# ACTION ITEM
Please restate each entry word for word.

[Excerpts from a dataset]
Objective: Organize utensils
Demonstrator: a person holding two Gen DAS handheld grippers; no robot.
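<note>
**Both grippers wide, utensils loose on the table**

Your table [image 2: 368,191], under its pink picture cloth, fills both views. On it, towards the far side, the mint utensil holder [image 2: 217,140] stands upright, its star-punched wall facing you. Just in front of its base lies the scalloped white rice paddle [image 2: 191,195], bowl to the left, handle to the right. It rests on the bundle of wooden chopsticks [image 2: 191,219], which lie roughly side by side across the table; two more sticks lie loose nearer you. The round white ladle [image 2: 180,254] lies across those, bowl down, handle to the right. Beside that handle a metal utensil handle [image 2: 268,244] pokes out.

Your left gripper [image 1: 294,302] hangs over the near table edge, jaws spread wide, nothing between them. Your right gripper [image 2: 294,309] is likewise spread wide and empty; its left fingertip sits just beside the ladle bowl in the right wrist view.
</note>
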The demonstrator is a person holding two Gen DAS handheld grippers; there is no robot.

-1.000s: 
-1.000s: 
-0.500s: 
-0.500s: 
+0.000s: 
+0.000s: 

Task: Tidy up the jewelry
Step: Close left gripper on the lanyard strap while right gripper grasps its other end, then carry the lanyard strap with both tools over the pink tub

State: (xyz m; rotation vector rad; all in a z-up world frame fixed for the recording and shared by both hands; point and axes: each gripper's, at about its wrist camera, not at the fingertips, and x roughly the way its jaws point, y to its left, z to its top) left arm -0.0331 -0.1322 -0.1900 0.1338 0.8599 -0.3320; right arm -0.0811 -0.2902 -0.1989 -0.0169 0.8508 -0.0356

# WRITTEN RESPONSE
Objective: Organize utensils
Demonstrator: a person holding two Gen DAS handheld grippers; no robot.
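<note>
**Both grippers wide, utensils loose on the table**

Your table [image 2: 368,191], under its pink picture cloth, fills both views. On it, towards the far side, the mint utensil holder [image 2: 217,140] stands upright, its star-punched wall facing you. Just in front of its base lies the scalloped white rice paddle [image 2: 191,195], bowl to the left, handle to the right. It rests on the bundle of wooden chopsticks [image 2: 191,219], which lie roughly side by side across the table; two more sticks lie loose nearer you. The round white ladle [image 2: 180,254] lies across those, bowl down, handle to the right. Beside that handle a metal utensil handle [image 2: 268,244] pokes out.

Your left gripper [image 1: 294,302] hangs over the near table edge, jaws spread wide, nothing between them. Your right gripper [image 2: 294,309] is likewise spread wide and empty; its left fingertip sits just beside the ladle bowl in the right wrist view.
</note>
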The demonstrator is a person holding two Gen DAS handheld grippers; there is no robot.

-1.000s: 
-1.000s: 
-0.500s: 
-0.500s: 
+0.000s: 
+0.000s: 

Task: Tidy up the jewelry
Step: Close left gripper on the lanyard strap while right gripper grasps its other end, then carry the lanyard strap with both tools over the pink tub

State: (xyz m; rotation vector rad; all in a z-up world frame fixed for the recording and shared by both hands; point and axes: each gripper's, at about its wrist camera, not at the fingertips, and x roughly the way its jaws point, y to its left, z to its top) left arm -0.0331 -0.1322 -0.1900 0.1338 0.8599 -0.3320; right arm -0.0811 -0.2902 -0.1989 -0.0169 0.8508 -0.0356

The exercise asks for nothing further.